Вдруг он остановился посреди лестницы и, полунасмешливо, полусочувственно глядя на своего спутника, спросил:
— Неужели он узнал?
Краницкий отвернулся.
— Дорогой Марысь… с тобой… об этом…
— Крашеные горшки! — засмеялся Мариан. — Ты, кажется, принимаешь меня за моего прадеда? Что же? Он узнал?
16
Это совершенно неслыханно! (франц.)
Красные пятна выступили на лбу и щеках Краницкого; он утвердительно опустил веки.
— Sapristi! [17] — вырвалось у Мариана проклятие, и он снова рассмеялся. — Так из-за этого? Потому, да? Неужели и он верит в крашеные горшки? А я считал его человеком новых взглядов!
— Helas! [18] — вздохнул Краницкий.
Молча они поднялись на второй этаж. Холостяцкая квартирка Мариана помещалась на третьем.
— Жаль мне тебя, mon bon vieux, искренне жаль, — снова заговорил молодой Дарвид. — Я так привязался к тебе, так привык… Тебе будет очень тяжело и
17
Черт возьми! (франц.)
18
Увы! (франц.)
Мариан не договорил: у самых дверей квартиры на шею ему бросился Краницкий. Он плакал. Утирая глаза надушенным батистовым платком, Краницкий заговорил:
— Марысь, милый, я не перенесу этого удара! Я всех вас так люблю… ты… для меня… как младший брат…
Он хотел поцеловать его, но Мариан брезгливо увернулся от объятий своего друга, почувствовав прикосновение его мокрой от слез щеки.
— Mais c'est absurde! [19] — вскричал он. — Мы должны порвать с тобой отношения, оттого что они кому-то не нравятся! Что же мы, рабы? Полно, дорогой, не обращай на это внимания и приходи ко мне, как приходил всегда, а сегодня переночуй у меня, тебе будет утомительно так поздно возвращаться домой.
19
Но это нелепо! (франц.)
Мариан нажал кнопку электрического звонка, дверь сразу распахнулась, и, еще не переступив порога, он сказал своему спутнику:
— А ведь отлично Бианка поет это ариозо из «Кавалерии», не правда ли? Ля-ля-ля… — затянул он, но голос у него сорвался.
Скрывшись за дверью, он стал насвистывать это ариозо, услышанное за ужином у знаменитой певицы.
Внизу двое часов, одни за другими, пробили шесть. С улицы, засыпанной снегом, в окна уже прокрадывался рассвет. Как будто медленно и постепенно раздвигалась черная завеса, из-за которой все отчетливее выступали кресла, картины, зеркала, канделябры, вазы, ковры, плюш, муар, лак, позолота, мозаика, бамбук, слоновая кость и фарфор. Наконец уже в полном свете зимнего утра все это заиграло, отливая, как перламутровая, раковина, всевозможными красками и отблесками, а на потолках и стенах загорелось золото, разбрызгиваясь на блестящем паркете.

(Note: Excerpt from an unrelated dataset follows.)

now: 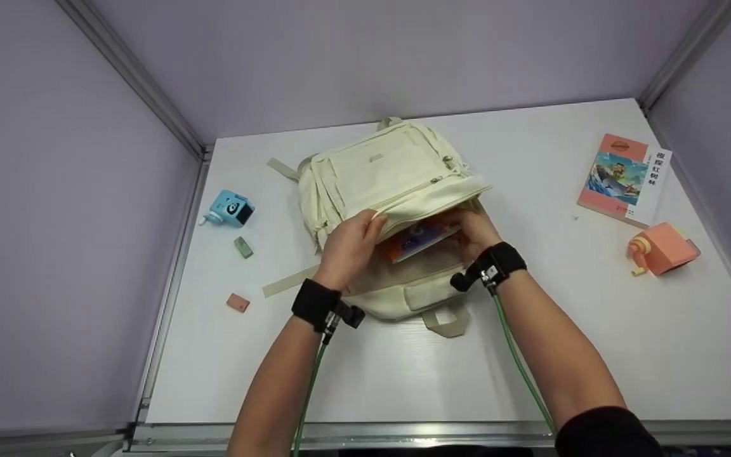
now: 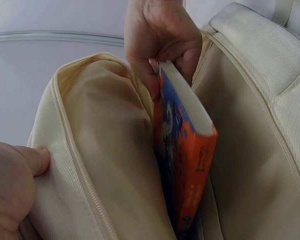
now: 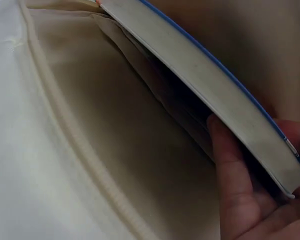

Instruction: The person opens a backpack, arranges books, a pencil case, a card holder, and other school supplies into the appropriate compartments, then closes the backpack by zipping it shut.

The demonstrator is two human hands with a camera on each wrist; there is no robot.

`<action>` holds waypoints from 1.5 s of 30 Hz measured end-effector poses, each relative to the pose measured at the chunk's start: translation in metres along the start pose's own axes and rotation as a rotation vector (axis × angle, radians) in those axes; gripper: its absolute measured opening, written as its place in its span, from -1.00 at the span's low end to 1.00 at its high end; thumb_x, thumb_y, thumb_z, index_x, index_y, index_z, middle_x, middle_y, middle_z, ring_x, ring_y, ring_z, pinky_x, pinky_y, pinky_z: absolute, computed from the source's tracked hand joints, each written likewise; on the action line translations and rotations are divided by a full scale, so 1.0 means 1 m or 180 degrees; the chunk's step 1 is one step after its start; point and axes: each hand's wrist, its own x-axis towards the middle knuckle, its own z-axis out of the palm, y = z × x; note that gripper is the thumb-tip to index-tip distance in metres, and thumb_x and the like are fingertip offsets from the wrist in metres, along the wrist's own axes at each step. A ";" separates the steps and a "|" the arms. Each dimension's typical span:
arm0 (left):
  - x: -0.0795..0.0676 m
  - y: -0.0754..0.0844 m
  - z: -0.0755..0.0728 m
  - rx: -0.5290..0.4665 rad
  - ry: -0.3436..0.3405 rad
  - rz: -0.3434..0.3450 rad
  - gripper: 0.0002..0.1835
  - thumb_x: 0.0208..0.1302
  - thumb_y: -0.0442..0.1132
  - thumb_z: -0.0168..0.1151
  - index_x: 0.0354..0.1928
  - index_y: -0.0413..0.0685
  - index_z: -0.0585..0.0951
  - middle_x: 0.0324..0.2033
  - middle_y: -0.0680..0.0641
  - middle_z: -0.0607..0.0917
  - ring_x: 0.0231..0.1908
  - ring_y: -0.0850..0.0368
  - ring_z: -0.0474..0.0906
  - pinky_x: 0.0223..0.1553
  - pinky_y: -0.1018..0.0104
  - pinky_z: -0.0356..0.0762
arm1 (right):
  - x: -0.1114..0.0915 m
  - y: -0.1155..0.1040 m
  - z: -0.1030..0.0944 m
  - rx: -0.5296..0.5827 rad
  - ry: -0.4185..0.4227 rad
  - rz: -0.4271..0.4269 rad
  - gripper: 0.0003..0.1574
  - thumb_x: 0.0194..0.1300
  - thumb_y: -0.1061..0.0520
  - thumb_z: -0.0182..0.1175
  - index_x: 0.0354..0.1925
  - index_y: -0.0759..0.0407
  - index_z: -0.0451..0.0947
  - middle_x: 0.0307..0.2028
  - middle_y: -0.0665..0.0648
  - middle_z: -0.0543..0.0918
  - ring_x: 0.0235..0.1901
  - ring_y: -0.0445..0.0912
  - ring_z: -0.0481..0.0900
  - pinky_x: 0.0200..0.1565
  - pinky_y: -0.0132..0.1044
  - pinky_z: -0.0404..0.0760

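Note:
A cream backpack (image 1: 384, 165) lies on the white table, its main compartment unzipped toward the person. My left hand (image 1: 353, 246) pinches the edge of the raised front panel, thumb on top, and holds the opening apart. Inside the mouth is a thick book (image 2: 187, 150) with an orange spine and a blue and orange cover. My right hand (image 1: 472, 231) grips one end of this book, with fingers on both covers, as the right wrist view shows. The book stands on edge between the front panel and the beige lining (image 3: 115, 115). Its lower part is hidden in the bag.
At the left are a blue pencil sharpener (image 1: 231, 208), a green eraser (image 1: 243, 247) and a reddish eraser (image 1: 238, 302). A coral-covered book (image 1: 616, 181) and an orange pencil sharpener (image 1: 665, 249) sit at the right. Backpack straps (image 1: 289, 281) spread over the table. Walls enclose three sides.

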 end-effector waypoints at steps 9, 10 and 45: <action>-0.001 0.001 0.001 0.0022 0.0000 0.0022 -0.60 0.61 0.08 -0.03 -0.40 0.04 0.40 -0.57 0.08 0.29 -0.53 0.12 0.29 -0.40 0.24 0.26 | 0.013 0.001 0.007 0.0086 0.0012 0.0116 -0.86 0.44 0.35 0.20 -0.28 0.15 0.55 -0.51 0.09 0.56 -0.48 -0.06 0.49 -0.16 -0.11 0.46; -0.001 0.000 0.001 0.0020 -0.0002 0.0025 -0.60 0.61 0.08 -0.03 -0.40 0.04 0.39 -0.58 0.08 0.29 -0.53 0.12 0.29 -0.40 0.24 0.26 | 0.015 0.001 0.007 0.0029 -0.0011 0.0084 -0.83 0.45 0.34 0.19 -0.31 0.13 0.56 -0.53 0.08 0.55 -0.48 -0.07 0.48 -0.16 -0.12 0.46; -0.002 0.000 0.008 0.0094 -0.0009 -0.0054 -0.62 0.61 0.08 -0.02 -0.39 0.05 0.42 -0.58 0.09 0.29 -0.51 0.12 0.32 -0.41 0.22 0.27 | -0.033 -0.046 -0.091 -0.2029 0.0297 -0.0495 -0.46 0.51 0.23 -0.11 0.31 0.51 0.44 0.24 0.48 0.53 0.17 0.15 0.59 0.17 -0.18 0.59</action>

По лестнице, устланной ковром и уставленной лампами и статуями, поднимался Краницкий в чуть потертой шубе с дорогим воротником и в шелковом цилиндре; он шел с непринужденным видом, и на губах его под тщательно закрученными усами играла непринужденная улыбка. Да и как же иначе? Лестница — это почти улица. Люди ходят по ней вверх и вниз, а там, где можно встретить людей и их глаза, — непринужденность, уверенность в себе и элегантность являются одиннадцатой заповедью божией, которую Моисей лишь по непонятной забывчивости не начертал на своих скрижалях.

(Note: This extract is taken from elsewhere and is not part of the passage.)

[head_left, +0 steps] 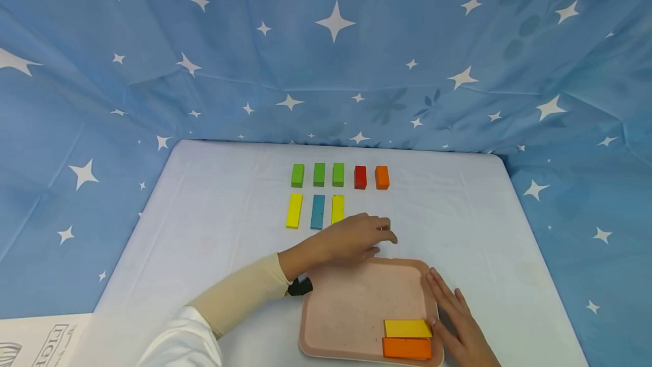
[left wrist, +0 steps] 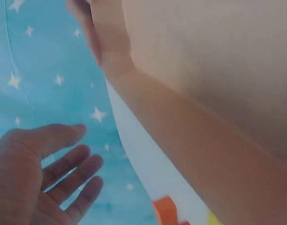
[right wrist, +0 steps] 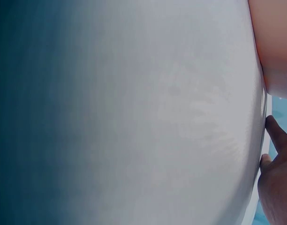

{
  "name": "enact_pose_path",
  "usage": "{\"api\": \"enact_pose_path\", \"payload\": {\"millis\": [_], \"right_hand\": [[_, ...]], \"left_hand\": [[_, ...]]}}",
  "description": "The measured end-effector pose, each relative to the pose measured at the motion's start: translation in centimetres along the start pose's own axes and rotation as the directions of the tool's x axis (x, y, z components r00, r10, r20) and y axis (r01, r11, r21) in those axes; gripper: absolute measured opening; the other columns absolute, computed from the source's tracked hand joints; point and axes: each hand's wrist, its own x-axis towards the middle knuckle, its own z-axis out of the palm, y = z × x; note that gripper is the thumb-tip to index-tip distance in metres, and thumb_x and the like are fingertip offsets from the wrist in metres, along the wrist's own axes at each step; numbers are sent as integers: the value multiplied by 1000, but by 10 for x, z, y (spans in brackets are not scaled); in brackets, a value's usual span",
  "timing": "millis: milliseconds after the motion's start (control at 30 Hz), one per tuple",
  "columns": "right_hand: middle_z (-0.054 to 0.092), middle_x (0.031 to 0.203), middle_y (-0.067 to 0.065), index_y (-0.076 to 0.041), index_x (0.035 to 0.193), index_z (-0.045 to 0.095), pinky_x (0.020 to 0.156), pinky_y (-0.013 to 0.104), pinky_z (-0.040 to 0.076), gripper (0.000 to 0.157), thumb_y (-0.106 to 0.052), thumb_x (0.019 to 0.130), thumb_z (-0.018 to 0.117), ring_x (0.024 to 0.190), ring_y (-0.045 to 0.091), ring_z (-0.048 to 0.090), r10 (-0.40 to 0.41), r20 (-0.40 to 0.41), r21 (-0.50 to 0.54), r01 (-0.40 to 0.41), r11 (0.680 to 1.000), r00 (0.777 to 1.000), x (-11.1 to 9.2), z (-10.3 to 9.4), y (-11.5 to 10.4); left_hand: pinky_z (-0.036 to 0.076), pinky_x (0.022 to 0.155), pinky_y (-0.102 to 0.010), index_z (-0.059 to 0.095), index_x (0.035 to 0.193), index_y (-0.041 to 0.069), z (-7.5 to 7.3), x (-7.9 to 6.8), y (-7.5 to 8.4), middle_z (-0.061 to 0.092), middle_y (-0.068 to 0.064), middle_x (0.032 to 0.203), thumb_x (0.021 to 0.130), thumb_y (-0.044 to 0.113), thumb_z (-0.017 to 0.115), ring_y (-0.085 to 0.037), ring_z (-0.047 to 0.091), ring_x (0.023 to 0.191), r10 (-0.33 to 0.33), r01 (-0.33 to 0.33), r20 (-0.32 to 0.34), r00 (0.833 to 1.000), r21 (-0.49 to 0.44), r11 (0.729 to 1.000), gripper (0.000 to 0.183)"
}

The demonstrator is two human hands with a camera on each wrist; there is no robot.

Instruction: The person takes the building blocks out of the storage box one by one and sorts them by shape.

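My left hand (head_left: 356, 238) reaches over the far edge of a pink tray (head_left: 346, 313), fingers loosely bent and holding nothing. In the left wrist view its fingers and thumb are spread apart. My right hand (head_left: 460, 324) rests along the tray's right rim with its fingers fairly straight. A yellow block (head_left: 407, 328) and an orange block (head_left: 406, 348) lie side by side in the tray's near right corner. Just beyond the left hand lie a flat yellow block (head_left: 338, 205), partly covered by that hand, a blue block (head_left: 317, 212) and another yellow block (head_left: 294, 211).
Farther back stands a row of smaller blocks: three green ones (head_left: 318, 175), a red one (head_left: 360, 178) and an orange one (head_left: 382, 178). White cloth (head_left: 219, 203) covers the table. A starry blue curtain (head_left: 285, 72) hangs behind and beside it. Printed paper (head_left: 30, 341) shows at lower left.
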Motion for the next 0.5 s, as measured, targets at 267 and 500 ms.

В прихожей Краницкий сбросил на руки лакею шубу, распространяя вокруг себя благоухание превосходных духов. Из кармана его сюртука выглядывал кончик цветного платочка. Пригладив перед зеркалом волосы, еще густые спереди, но едва прикрывавшие сзади маленькую круглую плешь, он с цилиндром в руке направился в гостиную упругим, уверенным шагом. Только над его нахмуренными бровями выступили два красных пятна, выделяясь на белом лбу, и затуманились карие, обычно блестящие или вкрадчиво улыбающиеся глаза.